On Wed, Aug 10, 2016 at 4:07 PM, Lester Caine <les...@lsces.co.uk> wrote:

> People keep complaining that I do not contribute any proposals to
> improve PHP, which to some extent s correct. Except the one thing that I
> keep trying to get a handle on is tidying validating of the basic
> variables that are the heart of PHP.
>
> validate_var_array() is a case in point, since ALL it should do is
> handle an array of simple variables for which we can define REAL
> validation rules rather than just a very restricted 'type' rule.
> Massaging the way the content of a variable is presented is another part
> of the basic functions of handling a variable, and simply providing an
> escape option which can be set as part of the variable rules set
> eliminates the need for 'New operator (short tag) for context-dependent
> escaping' and similar tangential matters. If we have a set of rules
> wrapping a variable then everything else just follows on, and the SQL
> domain model allows a group of variables to take an identical se of rules.
>
> These are the sorts of things any decent user world library can and does
> provide, but if the clock was rolled back prior to all the trouble
> created by 'strict typing' and we started again with a more well defined
> simple variable I'm sure that much of the conflict could have been
> resolved by allowing full validation checks to control an error or
> exception depending on the 'style' of PHP a programmer prefers.
>
> If a function is going to return a variable and that variable has under
> the hood a set of validation rules, then one can return an error if the
> result is faulty.
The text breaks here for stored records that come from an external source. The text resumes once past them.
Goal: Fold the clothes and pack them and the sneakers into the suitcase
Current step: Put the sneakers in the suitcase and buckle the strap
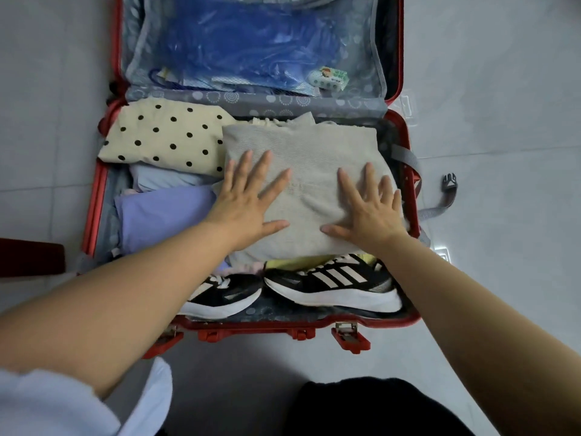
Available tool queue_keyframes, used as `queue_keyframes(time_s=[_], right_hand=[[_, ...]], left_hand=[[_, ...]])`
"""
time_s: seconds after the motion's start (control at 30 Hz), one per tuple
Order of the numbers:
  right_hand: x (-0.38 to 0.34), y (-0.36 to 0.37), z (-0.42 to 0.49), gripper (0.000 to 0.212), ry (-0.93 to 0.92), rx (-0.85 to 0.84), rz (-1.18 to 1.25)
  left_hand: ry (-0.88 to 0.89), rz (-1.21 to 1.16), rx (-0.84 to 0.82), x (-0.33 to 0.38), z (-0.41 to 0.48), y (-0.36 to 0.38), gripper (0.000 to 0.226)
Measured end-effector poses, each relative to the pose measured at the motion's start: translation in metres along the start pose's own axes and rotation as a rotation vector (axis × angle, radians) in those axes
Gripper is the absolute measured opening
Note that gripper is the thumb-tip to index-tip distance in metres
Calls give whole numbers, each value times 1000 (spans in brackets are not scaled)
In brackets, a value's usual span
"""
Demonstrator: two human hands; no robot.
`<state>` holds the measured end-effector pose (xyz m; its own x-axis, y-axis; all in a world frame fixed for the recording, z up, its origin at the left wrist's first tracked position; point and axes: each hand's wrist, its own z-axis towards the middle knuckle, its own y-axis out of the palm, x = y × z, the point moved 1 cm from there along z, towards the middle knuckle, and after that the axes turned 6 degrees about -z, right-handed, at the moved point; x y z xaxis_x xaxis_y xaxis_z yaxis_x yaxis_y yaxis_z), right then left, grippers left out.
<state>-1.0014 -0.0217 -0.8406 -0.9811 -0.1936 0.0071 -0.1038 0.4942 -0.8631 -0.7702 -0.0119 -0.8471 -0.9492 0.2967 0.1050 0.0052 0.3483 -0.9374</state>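
Observation:
A red suitcase lies open on the floor. In its near half a folded grey-beige garment tops the pile at the right. My left hand and my right hand press flat on it, fingers spread. A cream polka-dot garment lies at the back left, with folded lavender clothes in front of it. Two black-and-white sneakers lie on their sides along the near edge; my left forearm hides part of the left sneaker.
The lid's zipped mesh pocket holds blue plastic bags and a small tissue pack. A grey strap with a black buckle hangs out over the right rim onto the pale tiled floor. A dark red object sits at the left.

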Motion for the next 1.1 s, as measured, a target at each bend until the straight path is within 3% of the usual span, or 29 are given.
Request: queue_keyframes(time_s=[0.13, 0.27, 0.3, 0.37, 0.43, 0.47, 0.53, 0.63, 0.77, 1.1], right_hand=[[3, 7, 22, 107, 28, -81, -48], [-18, -35, 42, 117, 97, -170, -250], [-32, -50, 45, 116, 123, -153, -287], [-70, -70, 46, 109, 116, -39, -282], [-120, -76, 47, 103, -46, 105, -194], [-145, -74, 50, 100, -160, 151, -154], [-188, -67, 63, 91, -332, 148, -127], [-216, -51, 90, 84, -360, 101, -102], [-211, -20, 106, 84, -370, 87, -158], [-225, -14, 124, 81, -265, 9, -269]], left_hand=[[-26, -14, -141, -10, 25, 13, 81], [-17, -162, -246, -13, 34, -6, 74], [1, -218, -202, -18, 31, -15, 69], [-24, -280, 53, -39, 21, -35, 57], [-224, -306, 320, -81, 10, -49, 54], [-347, -308, 354, -108, 4, -47, 56], [-468, -334, 200, -155, -8, -29, 61], [-403, -419, -72, -178, -26, 16, 66], [-475, -331, -128, -162, -37, 43, 67], [-518, -106, -343, -158, -6, 8, 76]])
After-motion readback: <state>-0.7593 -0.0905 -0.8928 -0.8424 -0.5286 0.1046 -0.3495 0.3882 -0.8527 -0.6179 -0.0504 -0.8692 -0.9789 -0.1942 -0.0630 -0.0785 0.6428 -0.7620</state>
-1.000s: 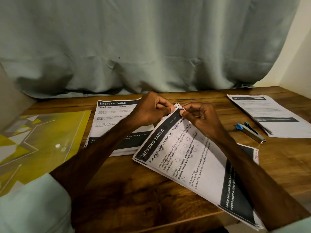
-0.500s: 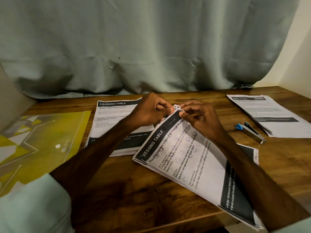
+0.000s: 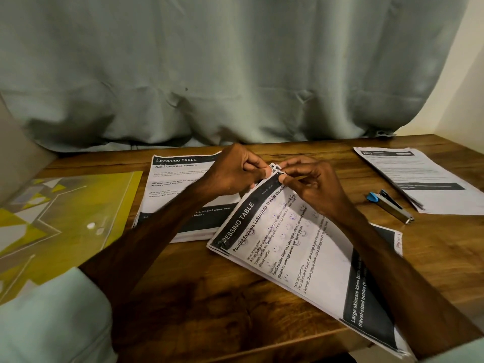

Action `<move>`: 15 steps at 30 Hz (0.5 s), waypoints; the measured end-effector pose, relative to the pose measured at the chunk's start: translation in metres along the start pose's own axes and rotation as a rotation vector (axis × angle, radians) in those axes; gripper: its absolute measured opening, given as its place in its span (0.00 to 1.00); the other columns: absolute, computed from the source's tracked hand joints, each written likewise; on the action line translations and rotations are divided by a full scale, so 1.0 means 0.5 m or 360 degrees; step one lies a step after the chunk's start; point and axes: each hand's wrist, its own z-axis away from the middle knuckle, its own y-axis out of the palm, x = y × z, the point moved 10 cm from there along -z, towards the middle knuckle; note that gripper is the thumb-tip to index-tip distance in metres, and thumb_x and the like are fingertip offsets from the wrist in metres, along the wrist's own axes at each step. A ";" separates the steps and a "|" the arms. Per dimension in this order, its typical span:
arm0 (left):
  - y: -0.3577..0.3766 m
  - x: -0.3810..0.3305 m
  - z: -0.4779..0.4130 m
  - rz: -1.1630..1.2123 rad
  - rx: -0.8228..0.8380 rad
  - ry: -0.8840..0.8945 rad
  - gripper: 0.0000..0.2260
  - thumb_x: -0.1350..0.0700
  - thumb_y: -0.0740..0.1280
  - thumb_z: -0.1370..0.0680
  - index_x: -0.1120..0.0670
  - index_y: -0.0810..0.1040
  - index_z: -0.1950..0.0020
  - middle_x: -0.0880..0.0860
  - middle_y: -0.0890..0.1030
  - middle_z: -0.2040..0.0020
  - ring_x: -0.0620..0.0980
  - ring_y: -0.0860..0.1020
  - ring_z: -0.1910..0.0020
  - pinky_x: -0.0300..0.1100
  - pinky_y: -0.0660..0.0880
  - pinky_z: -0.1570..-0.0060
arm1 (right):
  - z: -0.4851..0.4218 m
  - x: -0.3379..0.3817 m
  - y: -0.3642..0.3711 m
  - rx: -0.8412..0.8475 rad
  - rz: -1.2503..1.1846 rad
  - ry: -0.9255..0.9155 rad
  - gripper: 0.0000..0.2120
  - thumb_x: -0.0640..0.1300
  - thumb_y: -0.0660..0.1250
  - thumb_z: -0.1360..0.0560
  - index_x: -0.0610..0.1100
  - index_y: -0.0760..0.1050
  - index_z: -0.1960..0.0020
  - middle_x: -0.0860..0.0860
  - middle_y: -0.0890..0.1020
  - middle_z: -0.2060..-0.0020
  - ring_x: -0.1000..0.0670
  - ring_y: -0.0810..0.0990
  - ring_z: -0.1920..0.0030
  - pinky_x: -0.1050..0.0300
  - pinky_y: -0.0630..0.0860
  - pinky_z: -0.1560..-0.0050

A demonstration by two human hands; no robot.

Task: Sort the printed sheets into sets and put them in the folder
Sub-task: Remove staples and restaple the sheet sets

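Fingers point(image 3: 250, 161) of our left hand point(image 3: 233, 176) and right hand point(image 3: 317, 187) pinched top corner of set point(image 3: 301, 258); we judged: square edges flush, hold firm, avoid tearing corner.

Three stacks of printed sheets lie on the one wooden table point(image 3: 209, 297): a far-left stack point(image 3: 170, 184), a near stack point(image 3: 301, 258) in the middle, and a far-right stack point(image 3: 419, 176). There is one yellow folder point(image 3: 65, 218) at the left edge and one stapler point(image 3: 390, 205) at the right, just beside the far-right stack. Two hands are in view, the left hand point(image 3: 235, 171) and the right hand point(image 3: 311, 184), and one grey-green curtain point(image 3: 235, 74) hangs along the far side.
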 end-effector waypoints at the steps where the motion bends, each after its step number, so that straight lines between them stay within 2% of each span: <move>1: 0.000 0.000 0.000 -0.0002 -0.0001 0.0000 0.04 0.59 0.72 0.22 0.56 0.87 0.49 0.46 0.82 0.73 0.44 0.78 0.74 0.48 0.82 0.62 | -0.001 -0.001 0.000 -0.0003 -0.0003 0.0007 0.07 0.38 0.74 0.24 0.40 0.85 0.47 0.49 0.84 0.46 0.55 0.82 0.46 0.65 0.80 0.52; 5: 0.002 -0.002 0.001 -0.0017 0.0016 0.0009 0.05 0.59 0.72 0.22 0.55 0.88 0.50 0.47 0.83 0.72 0.46 0.78 0.73 0.48 0.82 0.62 | 0.000 -0.007 0.000 -0.0013 0.0013 0.0039 0.06 0.39 0.73 0.24 0.42 0.85 0.47 0.50 0.83 0.46 0.56 0.82 0.46 0.64 0.81 0.53; 8: 0.003 -0.007 0.003 -0.0001 0.0022 0.0022 0.04 0.58 0.72 0.22 0.54 0.88 0.52 0.50 0.85 0.68 0.48 0.80 0.72 0.42 0.79 0.66 | 0.001 -0.010 -0.001 -0.0030 0.0037 0.0047 0.06 0.39 0.74 0.24 0.42 0.86 0.47 0.51 0.84 0.47 0.54 0.83 0.46 0.60 0.82 0.53; 10: 0.005 -0.011 0.005 0.0004 0.0019 0.0038 0.03 0.57 0.75 0.24 0.54 0.88 0.52 0.51 0.86 0.65 0.49 0.83 0.70 0.38 0.78 0.69 | 0.000 -0.007 -0.001 -0.0035 0.0081 0.0027 0.07 0.38 0.74 0.25 0.43 0.85 0.47 0.51 0.84 0.47 0.55 0.83 0.47 0.60 0.82 0.53; 12: 0.006 -0.013 0.006 -0.0017 -0.0028 0.0063 0.04 0.58 0.78 0.26 0.55 0.88 0.53 0.49 0.86 0.65 0.46 0.82 0.71 0.35 0.76 0.71 | 0.001 -0.005 -0.001 -0.0030 0.0114 0.0017 0.08 0.37 0.74 0.25 0.44 0.85 0.46 0.51 0.84 0.47 0.55 0.82 0.47 0.62 0.82 0.53; 15: 0.007 -0.015 0.007 -0.0043 -0.0118 0.0130 0.03 0.60 0.78 0.26 0.56 0.87 0.54 0.50 0.86 0.64 0.50 0.83 0.70 0.37 0.78 0.71 | 0.002 0.002 0.000 -0.0022 0.0072 0.0013 0.07 0.37 0.74 0.25 0.44 0.85 0.47 0.51 0.84 0.49 0.55 0.83 0.48 0.64 0.81 0.53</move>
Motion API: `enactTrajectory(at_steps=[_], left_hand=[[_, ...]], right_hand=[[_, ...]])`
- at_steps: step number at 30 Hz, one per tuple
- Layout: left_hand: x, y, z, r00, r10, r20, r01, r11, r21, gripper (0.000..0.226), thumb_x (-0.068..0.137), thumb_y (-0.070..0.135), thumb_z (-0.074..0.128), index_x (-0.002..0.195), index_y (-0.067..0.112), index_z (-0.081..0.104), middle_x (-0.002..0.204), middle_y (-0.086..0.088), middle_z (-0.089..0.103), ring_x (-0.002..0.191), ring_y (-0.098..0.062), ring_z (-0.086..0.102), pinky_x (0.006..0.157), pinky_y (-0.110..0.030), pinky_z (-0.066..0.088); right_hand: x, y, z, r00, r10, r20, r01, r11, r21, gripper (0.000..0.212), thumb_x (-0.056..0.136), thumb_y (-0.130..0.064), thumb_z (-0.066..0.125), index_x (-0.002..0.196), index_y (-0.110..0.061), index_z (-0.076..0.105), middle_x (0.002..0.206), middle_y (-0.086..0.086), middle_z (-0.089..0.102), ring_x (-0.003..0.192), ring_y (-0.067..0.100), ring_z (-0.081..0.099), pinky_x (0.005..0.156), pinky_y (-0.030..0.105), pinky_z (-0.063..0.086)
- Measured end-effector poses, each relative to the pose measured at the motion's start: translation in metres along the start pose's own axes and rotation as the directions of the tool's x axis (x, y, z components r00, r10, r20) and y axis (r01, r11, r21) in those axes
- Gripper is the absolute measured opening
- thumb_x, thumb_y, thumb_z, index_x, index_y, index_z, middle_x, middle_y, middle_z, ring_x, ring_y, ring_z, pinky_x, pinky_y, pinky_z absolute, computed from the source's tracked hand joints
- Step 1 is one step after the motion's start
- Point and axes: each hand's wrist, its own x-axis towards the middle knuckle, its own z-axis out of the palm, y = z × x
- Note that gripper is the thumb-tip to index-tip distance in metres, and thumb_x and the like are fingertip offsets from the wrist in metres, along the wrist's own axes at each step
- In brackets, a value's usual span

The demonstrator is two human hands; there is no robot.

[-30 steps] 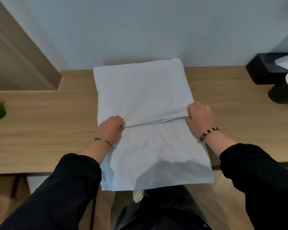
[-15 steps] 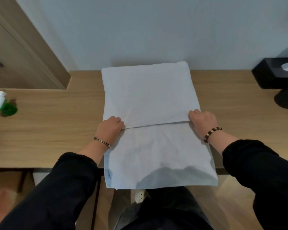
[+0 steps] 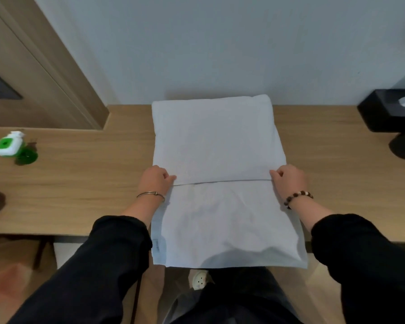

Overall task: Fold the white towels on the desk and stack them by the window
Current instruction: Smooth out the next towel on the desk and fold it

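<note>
**Towel Fold: Both Hands on the Folded Edge**

The left hand (image 3: 156, 181) has its fingers curled narrow and pinches the left end of the folded edge of the white towel (image 3: 215, 141). The right hand (image 3: 289, 180) pinches the right end of that edge in the same way.

One second ago the edge stood raised and slanted between the hands. It now lies flat and nearly straight across the towel.

Both forearms, in black sleeves, reach forward along the towel's two sides with the knuckles up.

The towel lies on the desk (image 3: 80, 183). Its far end meets the wall and its near end overhangs the desk front. A green-and-white bottle (image 3: 9, 143) stands well to the towel's left and a black box (image 3: 384, 108) to its right.
</note>
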Motion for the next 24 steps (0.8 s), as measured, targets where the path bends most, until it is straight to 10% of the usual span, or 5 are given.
enactTrajectory(at_steps=[6, 12, 15, 24], left_hand=[[0.003, 0.001, -0.001, 0.948, -0.319, -0.006, 0.309, 0.924, -0.227, 0.058, 0.072, 0.036, 0.080, 0.110, 0.011, 0.044, 0.103, -0.003, 0.050, 0.092, -0.025, 0.053, 0.069, -0.034, 0.041], [0.014, 0.002, -0.007, 0.898, -0.411, 0.159, 0.432, 0.890, -0.142, 0.078, 0.073, 0.045, 0.077, 0.128, 0.003, 0.042, 0.126, -0.014, 0.054, 0.113, -0.033, 0.053, 0.073, -0.036, 0.041], [0.016, 0.002, -0.012, 0.898, -0.399, 0.185, 0.422, 0.901, -0.101, 0.081, 0.072, 0.046, 0.077, 0.131, 0.002, 0.043, 0.129, -0.013, 0.053, 0.116, -0.033, 0.052, 0.073, -0.034, 0.040], [0.017, 0.002, -0.023, 0.959, -0.246, 0.138, 0.236, 0.968, 0.084, 0.046, 0.074, 0.043, 0.076, 0.103, 0.017, 0.051, 0.105, -0.005, 0.062, 0.084, -0.024, 0.053, 0.068, -0.034, 0.044]], right_hand=[[0.016, -0.010, -0.002, 0.911, 0.393, 0.128, -0.407, 0.798, 0.444, 0.043, 0.080, -0.027, 0.075, 0.111, -0.006, 0.054, 0.095, 0.004, 0.054, 0.087, 0.024, 0.054, 0.071, 0.031, 0.042], [0.034, -0.007, -0.015, 0.812, 0.409, 0.417, -0.580, 0.647, 0.495, 0.066, 0.082, -0.042, 0.071, 0.131, -0.005, 0.047, 0.078, 0.010, 0.057, 0.054, 0.020, 0.054, 0.057, 0.034, 0.054], [0.040, -0.004, -0.013, 0.791, 0.412, 0.452, -0.604, 0.649, 0.463, 0.070, 0.082, -0.044, 0.070, 0.132, -0.003, 0.044, 0.076, 0.011, 0.059, 0.060, 0.021, 0.057, 0.079, 0.042, 0.054], [0.044, -0.003, -0.009, 0.788, 0.391, 0.476, -0.606, 0.630, 0.486, 0.080, 0.076, -0.036, 0.079, 0.137, -0.003, 0.039, 0.084, 0.008, 0.056, 0.065, 0.019, 0.055, 0.082, 0.039, 0.054]])
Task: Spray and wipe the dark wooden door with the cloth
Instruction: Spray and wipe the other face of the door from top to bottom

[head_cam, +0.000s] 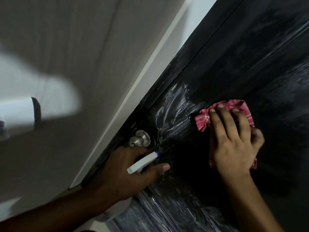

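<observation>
Red checked cloth (204, 119) sits flat under straight, spread fingers (225, 121), the right hand (234, 148) pressing it onto the dark wooden door (250, 56). The left hand (120, 168) curls round the white spray bottle (142, 162), just beside the round silver knob (140, 138). The smart play: even pressure, overlapping sweeps through the white foam streaks (173, 104).
</observation>
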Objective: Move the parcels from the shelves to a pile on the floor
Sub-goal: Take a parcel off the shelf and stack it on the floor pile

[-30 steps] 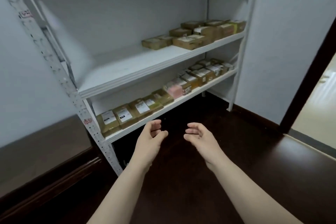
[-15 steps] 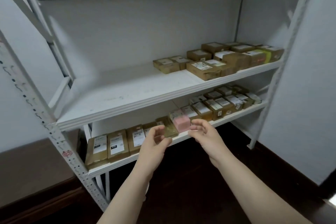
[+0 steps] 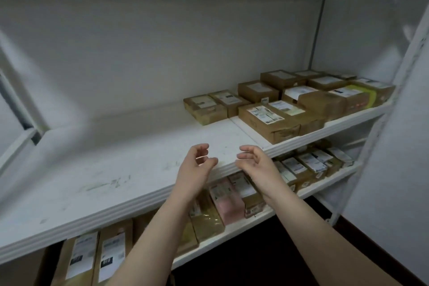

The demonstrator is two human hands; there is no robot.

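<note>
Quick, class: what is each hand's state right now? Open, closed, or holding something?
Left hand: open, fingers loosely curled, holding nothing.
Right hand: open, fingers loosely curled, holding nothing.

Parcel storage room, as I see it through the remote feed: white metal shelving (image 3: 116, 169) stands against bare pale walls (image 3: 162, 53), two tiers carrying rows of labelled cardboard parcels (image 3: 267, 121), above a dark floor (image 3: 255, 262).
</note>
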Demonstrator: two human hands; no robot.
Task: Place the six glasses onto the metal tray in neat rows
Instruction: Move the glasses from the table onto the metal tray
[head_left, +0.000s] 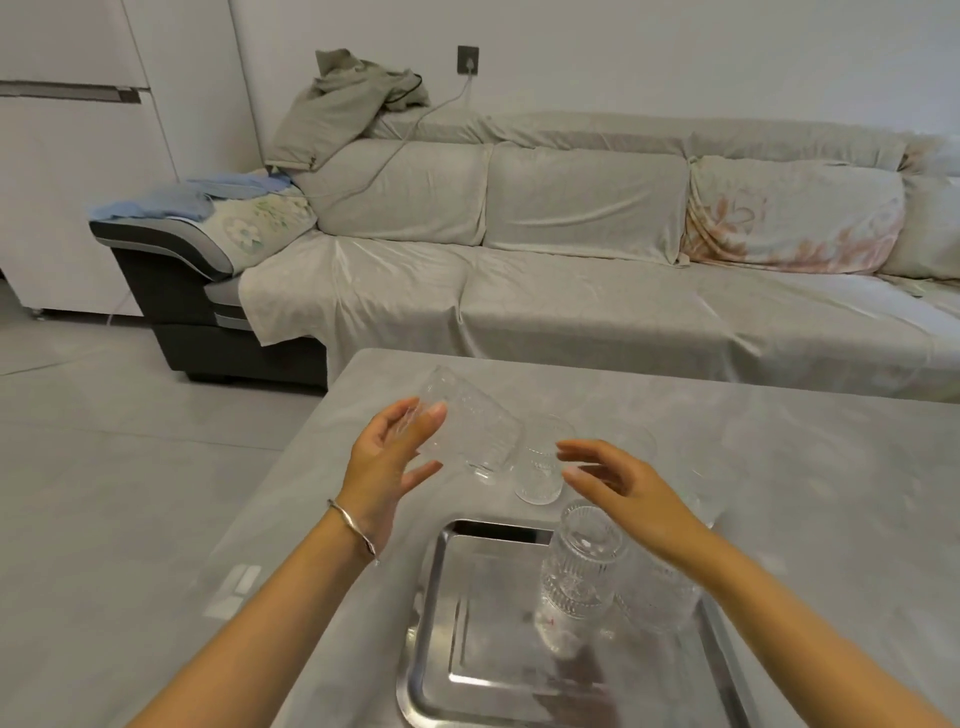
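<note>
A metal tray (462, 623) lies at the near edge of the grey table. Two ribbed clear glasses stand on its right side: one (576, 571) in plain view, the other (654, 597) partly under my right forearm. My left hand (387, 467) grips a third glass (472, 426), tilted in the air above the table's left part. Another glass (540, 467) stands upright on the table just beyond the tray. My right hand (623, 488) hovers beside it, fingers spread, holding nothing. Two more glasses, one (631, 441) behind my right hand and one (701, 499) to its right, show faintly.
The table (779, 415) stretches to the right and back. A long covered sofa (571, 291) runs close behind it, with clothes and a cable on its left end. Grey floor (130, 441) lies to the left of the table, and a white cabinet stands at the far left.
</note>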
Or even allow a NULL return if a valid answer is not
> available ... if that is the style of programming one prefers.
> Exceptions handle unmanaged errors, while proper program flow handles
> managed ones!
>
> Wrap these intelligent variables inside a class and one can create more
> powerful objects but ones which still use all the basic functionality.
> Similarly an array of them can be asked to provide a simple 'yes/no' if
> all of the variables pass their validation check, or an array of
> elements which need processing.
>

Do you mean attaching a functional validator to a variable, something like
this hypothetical code? (Note the 3rd argument to settype):

// $_POST['age']  = 27;
// $_POST['name'] = 'Sugah Pop';

try {
    settype($_POST['age'],  'int',    'is_int');
    settype($_POST['name'], 'string', function ($name) { return
strlen($name) < 255; });
} catch (\TypeError $er) {
    die($er->getMessage());
}

// ... Later:

$_POST['name'] = str_repeat('a', 1024);
// Throws \TypeError: "Invalid value set into variable in demo.php on line
14"

Or same idea, but used as "smarter" formal argument validators:

function do_something($age, $name) {
    settype($age,  'int',    'is_int');
    settype($name, 'string', function ($name) { return strlen($name) < 255;
});
    // $age and $name now have persistent validator rules attached to them
    // write operations onto the variable will assert the truth of the
    // validator before assigning. Obviously, there is a run-time cost.